Task brief:
Copy each line containing the word "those" from the records that follow, please.
[[ Record set, beginning ]]
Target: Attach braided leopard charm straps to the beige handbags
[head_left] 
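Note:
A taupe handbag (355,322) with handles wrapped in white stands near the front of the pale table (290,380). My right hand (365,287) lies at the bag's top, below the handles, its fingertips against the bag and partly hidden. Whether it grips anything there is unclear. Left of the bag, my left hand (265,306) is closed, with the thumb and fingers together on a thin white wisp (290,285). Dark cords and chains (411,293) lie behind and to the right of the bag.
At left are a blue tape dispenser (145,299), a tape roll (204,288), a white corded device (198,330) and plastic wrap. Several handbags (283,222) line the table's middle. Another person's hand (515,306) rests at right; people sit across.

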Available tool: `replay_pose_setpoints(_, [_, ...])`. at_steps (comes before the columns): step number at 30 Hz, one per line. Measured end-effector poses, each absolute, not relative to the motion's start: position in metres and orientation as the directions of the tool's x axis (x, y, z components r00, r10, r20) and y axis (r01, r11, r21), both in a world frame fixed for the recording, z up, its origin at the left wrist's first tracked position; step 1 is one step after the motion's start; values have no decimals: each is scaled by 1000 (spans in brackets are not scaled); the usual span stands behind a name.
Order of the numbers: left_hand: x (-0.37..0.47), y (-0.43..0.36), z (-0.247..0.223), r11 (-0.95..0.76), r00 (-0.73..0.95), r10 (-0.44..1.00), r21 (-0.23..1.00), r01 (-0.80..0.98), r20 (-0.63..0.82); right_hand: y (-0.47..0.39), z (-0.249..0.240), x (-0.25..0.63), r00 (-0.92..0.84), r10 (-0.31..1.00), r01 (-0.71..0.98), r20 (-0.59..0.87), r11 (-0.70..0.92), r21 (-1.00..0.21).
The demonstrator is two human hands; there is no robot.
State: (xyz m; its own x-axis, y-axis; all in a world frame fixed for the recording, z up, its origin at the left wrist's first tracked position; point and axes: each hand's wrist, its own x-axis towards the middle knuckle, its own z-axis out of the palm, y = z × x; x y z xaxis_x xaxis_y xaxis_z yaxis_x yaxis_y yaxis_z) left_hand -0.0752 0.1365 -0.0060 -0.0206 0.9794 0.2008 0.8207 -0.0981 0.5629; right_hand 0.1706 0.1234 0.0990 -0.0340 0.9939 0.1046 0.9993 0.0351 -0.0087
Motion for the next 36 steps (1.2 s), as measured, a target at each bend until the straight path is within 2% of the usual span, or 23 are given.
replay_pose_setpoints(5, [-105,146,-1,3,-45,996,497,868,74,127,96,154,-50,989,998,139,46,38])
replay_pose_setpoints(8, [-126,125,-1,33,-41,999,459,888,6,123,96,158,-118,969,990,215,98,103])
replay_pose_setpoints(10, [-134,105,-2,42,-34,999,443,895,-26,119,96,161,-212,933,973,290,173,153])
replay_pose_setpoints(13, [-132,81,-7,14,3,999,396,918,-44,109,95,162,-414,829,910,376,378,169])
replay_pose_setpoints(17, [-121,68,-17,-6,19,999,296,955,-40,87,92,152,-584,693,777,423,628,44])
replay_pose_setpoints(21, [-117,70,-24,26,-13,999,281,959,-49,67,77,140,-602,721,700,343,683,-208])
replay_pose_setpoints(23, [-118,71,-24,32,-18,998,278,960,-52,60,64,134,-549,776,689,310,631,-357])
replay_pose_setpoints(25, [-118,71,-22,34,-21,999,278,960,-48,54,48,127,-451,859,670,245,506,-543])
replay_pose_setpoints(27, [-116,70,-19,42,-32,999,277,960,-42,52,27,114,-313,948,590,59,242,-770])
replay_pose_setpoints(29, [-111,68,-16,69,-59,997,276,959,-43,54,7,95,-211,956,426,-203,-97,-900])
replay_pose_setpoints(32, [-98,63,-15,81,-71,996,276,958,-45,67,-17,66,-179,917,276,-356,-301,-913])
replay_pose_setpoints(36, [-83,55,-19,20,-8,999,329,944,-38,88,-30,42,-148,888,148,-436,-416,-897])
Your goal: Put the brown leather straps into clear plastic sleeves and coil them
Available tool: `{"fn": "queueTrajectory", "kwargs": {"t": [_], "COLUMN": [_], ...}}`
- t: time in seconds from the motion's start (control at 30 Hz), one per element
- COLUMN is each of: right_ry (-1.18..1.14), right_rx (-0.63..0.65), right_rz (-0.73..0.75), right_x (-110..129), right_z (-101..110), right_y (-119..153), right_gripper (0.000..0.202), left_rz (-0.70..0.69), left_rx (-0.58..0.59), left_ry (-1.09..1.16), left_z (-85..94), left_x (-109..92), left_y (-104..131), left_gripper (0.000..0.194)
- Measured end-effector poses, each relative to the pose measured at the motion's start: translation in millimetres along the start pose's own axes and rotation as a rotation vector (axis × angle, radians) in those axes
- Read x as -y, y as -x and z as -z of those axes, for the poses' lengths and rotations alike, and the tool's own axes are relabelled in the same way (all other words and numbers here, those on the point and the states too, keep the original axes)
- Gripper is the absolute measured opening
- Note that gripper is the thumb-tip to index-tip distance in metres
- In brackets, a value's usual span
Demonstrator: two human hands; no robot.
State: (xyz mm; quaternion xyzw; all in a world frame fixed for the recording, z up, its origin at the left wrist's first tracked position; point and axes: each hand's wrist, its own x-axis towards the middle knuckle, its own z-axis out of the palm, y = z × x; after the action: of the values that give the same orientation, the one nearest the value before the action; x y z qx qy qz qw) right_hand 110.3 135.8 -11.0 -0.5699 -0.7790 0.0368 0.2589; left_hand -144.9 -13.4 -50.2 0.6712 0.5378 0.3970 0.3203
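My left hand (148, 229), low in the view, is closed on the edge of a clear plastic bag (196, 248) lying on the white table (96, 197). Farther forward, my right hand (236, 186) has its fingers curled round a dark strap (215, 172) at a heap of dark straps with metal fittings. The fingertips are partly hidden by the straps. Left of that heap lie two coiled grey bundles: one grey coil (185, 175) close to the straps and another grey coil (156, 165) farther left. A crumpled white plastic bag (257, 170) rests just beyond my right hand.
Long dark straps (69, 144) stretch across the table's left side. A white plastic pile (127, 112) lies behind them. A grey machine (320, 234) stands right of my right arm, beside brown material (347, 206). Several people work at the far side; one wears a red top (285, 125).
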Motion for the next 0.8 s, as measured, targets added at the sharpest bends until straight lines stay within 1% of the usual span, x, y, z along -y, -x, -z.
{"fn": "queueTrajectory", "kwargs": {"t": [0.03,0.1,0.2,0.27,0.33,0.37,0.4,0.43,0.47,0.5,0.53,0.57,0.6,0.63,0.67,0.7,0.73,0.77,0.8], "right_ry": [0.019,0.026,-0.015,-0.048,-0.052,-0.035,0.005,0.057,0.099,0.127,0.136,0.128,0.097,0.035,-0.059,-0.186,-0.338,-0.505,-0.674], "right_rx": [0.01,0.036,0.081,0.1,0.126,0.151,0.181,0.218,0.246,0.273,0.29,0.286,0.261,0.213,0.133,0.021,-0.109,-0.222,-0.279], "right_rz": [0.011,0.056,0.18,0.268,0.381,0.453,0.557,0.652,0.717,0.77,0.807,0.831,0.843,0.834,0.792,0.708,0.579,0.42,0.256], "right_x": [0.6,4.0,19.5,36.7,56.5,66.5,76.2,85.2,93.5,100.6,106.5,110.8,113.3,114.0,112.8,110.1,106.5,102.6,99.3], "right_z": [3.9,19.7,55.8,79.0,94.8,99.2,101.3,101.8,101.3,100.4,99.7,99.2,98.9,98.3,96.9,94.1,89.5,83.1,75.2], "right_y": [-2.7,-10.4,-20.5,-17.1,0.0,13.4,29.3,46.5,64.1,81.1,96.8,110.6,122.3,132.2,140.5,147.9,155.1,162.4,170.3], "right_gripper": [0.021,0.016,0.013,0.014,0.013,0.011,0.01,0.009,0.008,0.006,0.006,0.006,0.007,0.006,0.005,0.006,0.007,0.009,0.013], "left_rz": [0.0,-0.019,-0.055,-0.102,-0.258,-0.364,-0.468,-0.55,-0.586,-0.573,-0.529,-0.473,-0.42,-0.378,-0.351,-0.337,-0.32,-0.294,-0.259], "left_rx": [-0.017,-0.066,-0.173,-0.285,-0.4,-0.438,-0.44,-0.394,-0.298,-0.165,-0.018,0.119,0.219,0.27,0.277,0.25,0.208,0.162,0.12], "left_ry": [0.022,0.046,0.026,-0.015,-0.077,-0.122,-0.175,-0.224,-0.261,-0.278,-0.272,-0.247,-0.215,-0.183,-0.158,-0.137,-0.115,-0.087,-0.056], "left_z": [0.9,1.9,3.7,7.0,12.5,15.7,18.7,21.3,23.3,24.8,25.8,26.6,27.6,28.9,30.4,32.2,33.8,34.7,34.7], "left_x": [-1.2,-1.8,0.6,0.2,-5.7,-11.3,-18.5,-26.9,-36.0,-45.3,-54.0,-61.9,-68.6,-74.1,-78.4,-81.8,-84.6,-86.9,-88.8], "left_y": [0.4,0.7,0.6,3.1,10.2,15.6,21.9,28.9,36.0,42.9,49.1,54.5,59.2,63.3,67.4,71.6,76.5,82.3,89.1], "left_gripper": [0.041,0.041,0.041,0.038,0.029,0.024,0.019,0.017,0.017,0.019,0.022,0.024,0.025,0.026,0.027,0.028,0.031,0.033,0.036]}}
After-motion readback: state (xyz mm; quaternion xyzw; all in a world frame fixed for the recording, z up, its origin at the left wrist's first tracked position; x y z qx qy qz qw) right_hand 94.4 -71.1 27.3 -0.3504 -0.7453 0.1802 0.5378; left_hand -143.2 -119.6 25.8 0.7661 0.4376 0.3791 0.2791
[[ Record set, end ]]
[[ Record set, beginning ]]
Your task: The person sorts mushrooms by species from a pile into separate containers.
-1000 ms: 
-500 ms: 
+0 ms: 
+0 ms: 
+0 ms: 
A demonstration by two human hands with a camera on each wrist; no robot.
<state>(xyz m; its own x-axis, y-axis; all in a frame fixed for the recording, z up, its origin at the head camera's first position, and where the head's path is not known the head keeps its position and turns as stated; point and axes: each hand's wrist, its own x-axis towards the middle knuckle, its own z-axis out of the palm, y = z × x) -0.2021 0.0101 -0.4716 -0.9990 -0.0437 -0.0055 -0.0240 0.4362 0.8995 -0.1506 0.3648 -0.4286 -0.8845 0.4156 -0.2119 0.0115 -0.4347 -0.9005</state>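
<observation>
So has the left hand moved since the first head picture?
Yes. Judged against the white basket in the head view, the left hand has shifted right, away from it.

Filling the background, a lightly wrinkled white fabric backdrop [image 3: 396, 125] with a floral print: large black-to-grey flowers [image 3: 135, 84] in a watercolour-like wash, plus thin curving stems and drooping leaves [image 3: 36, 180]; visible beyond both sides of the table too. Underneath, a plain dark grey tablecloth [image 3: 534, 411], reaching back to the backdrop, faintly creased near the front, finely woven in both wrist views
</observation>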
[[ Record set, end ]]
Exercise result:
- Measured end-effector poses, each relative to the pose measured at the motion's start: translation in millimetres along the start pose's own axes and rotation as a rotation vector (axis × angle, radians) in those axes
- Read x as -y, y as -x and z as -z of those axes, for the poses' lengths and rotations alike, and the tool's own axes are relabelled in the same way (all other words and numbers here, those on the point and the states too, keep the original axes)

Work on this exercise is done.